For a long time, women were considered relatively protected against cardiovascular diseases. However, unlike myocardial infarction, which mainly affects elderly or overweight men, spontaneous dissection of the coronary artery, better known by the acronym SCAD, is a cause of infarction of which nine out of ten victims are women between the ages of 40 and 60 in apparent good health.
Gaëlle Martin must now take lifelong treatment to thin her blood and regulate her blood pressure. When she felt chest pains, the first signs of her heart attack, she first said to herself: “I’m still not going to call the Samu! It was finally SOS Médecins who redirected her to number 15. Taken to the hospital, an examination of the arteries revealed her SCAD. “The victims often seem to have the same profile: women, active, rather stressed”, describes to AFP this teacher in Rennes, who learned to “listen to herself” and found support on a Facebook group created in 2019 .

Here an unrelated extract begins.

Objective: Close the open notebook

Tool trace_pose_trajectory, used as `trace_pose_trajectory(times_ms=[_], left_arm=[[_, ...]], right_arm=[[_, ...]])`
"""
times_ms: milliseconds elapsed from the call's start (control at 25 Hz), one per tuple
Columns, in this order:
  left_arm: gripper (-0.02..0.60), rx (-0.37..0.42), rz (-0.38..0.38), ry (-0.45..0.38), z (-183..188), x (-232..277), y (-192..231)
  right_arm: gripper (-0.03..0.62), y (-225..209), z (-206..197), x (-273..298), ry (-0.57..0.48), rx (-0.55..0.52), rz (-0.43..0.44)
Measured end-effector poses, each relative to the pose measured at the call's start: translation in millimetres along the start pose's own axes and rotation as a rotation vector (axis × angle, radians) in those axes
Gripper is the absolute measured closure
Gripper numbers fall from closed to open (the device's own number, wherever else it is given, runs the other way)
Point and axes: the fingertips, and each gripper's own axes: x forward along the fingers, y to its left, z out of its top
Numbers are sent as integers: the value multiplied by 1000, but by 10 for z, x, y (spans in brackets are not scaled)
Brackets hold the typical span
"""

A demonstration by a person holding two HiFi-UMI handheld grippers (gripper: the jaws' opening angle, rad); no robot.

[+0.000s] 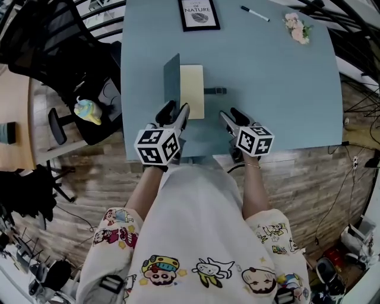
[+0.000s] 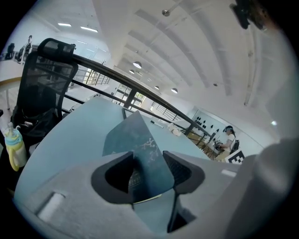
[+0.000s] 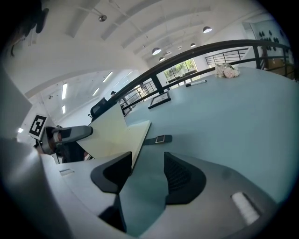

In SCAD, the inner wall of an artery tears and separates from the outer wall. The circulating blood enters the tear, spreads in the space between the two walls and forms a clot which, in fine, narrows the passage in the artery and blocks the blood circulation. Still poorly understood, this disease often remains underdiagnosed, which complicates its management, while it could represent up to a third of cases of infarction in women under 60 years old.
The team of geneticist Nabila Bouatia-Naji, from the Paris Cardiovascular Research Center (Inserm and Paris-Cité University), has carried out extensive work on the subject by coordinating a meta-analysis of eight studies, which sheds light new on the genetic causes of this disease. By comparing the genetic data of more than 1,900 patients and about 9,300 healthy people, scientists have shown that the genetic causes that define the risk of SCAD are very numerous and distributed over the entire genome of patients, details a study published this week in Nature Genetics.
The poor resorption of the hematoma would be a cause of genetic origin of the infarction, unknown until now, according to these results. “This opens up avenues for future drug treatments,” Nabila Bouatia-Naji told AFP. A better understanding of genetic predispositions could make it possible to identify the patients most at risk in order to improve prevention in women, especially young women.
The study goes further as the scientists also found a robust link between high blood pressure and the risk of SCAD, while confirming that high cholesterol, overweight and type 2 diabetes did not. no impact on this risk. “SCAD is an understudied disease because it is atypical and predominantly female. Our work sheds light on its genetic and biological specificities, which will help us to better care for patients in the future”, underlines the geneticist.